Ethylketazocine

Clinical data
- Other names: ethylketocyclazocine
- ATC code: None;

Identifiers
- IUPAC name (1S,9R)-10-(cyclopropylmethyl)-1-ethyl-4-hydroxy-13-methyl-10-azatricyclo[7.3.1.0^{2,7}]trideca-2,4,6-trien-8-one;
- CAS Number: 36292-66-7;
- PubChem CID: 644273;
- IUPHAR/BPS: 1602;
- ChemSpider: 559289;
- ChEMBL: ChEMBLCHEMBL279968;
- CompTox Dashboard (EPA): DTXSID40957665 ;

Chemical and physical data
- Formula: C_{19}H_{25}NO_{2}
- Molar mass: 299.414 g·mol^{−1}
- 3D model (JSmol): Interactive image;
- SMILES O=C2c1c(cc(O)cc1)[C@@]3(C([C@H]2N(CC3)CC4CC4)C)CC;
- InChI InChI=1S/C19H25NO2/c1-3-19-8-9-20(11-13-4-5-13)17(12(19)2)18(22)15-7-6-14(21)10-16(15)19/h6-7,10,12-13,17,21H,3-5,8-9,11H2,1-2H3/t12?,17-,19+/m1/s1; Key:SEJUQQOPVAUETF-MKFRLIFGSA-N;

= Ethylketazocine =

Chemical compound

Ethylketazocine (WIN-35,197-2), is an opioid drug of the benzomorphan family which has been used extensively in scientific research in the last few decades as a tool to aid in the study of the κ-opioid receptor.
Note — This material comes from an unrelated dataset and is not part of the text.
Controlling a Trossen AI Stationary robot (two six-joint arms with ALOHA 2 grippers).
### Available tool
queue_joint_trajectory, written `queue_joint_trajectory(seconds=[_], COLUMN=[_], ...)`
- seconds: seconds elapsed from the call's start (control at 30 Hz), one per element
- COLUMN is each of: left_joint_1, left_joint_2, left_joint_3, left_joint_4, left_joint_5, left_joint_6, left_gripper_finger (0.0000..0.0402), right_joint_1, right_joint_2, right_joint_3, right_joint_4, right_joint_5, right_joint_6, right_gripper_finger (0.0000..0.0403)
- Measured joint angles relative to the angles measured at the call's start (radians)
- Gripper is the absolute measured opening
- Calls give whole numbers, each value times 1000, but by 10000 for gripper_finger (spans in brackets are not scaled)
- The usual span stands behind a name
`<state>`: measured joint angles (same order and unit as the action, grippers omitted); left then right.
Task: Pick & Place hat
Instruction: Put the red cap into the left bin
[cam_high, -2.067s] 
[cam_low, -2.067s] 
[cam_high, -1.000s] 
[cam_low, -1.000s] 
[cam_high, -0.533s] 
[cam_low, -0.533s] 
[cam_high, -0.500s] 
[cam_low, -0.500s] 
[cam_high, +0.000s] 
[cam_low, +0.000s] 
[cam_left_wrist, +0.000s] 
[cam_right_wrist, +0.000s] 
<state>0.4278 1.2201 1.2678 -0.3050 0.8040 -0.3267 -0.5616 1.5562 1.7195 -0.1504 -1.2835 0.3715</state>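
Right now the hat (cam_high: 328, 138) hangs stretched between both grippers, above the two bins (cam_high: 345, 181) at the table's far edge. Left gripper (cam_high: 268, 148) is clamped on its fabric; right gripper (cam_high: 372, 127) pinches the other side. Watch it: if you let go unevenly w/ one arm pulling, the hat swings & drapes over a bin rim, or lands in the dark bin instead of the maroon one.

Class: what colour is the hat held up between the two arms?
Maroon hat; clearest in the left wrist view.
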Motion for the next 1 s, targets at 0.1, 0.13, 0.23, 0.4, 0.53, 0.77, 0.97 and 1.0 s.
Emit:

However, due to its relatively poor selectivity for the κ-opioid receptor over the μ- and δ-opioid receptors (of which it has approximately 80% and 20% of the affinity for, respectively, in comparison), as well as its relatively poor intrinsic activity at all sites (i.e., acts as a partial agonist with mixed agonist and antagonist properties), it has been mostly replaced in recent times by newer and more potent and selective compounds like U-50,488 and ICI-199,441.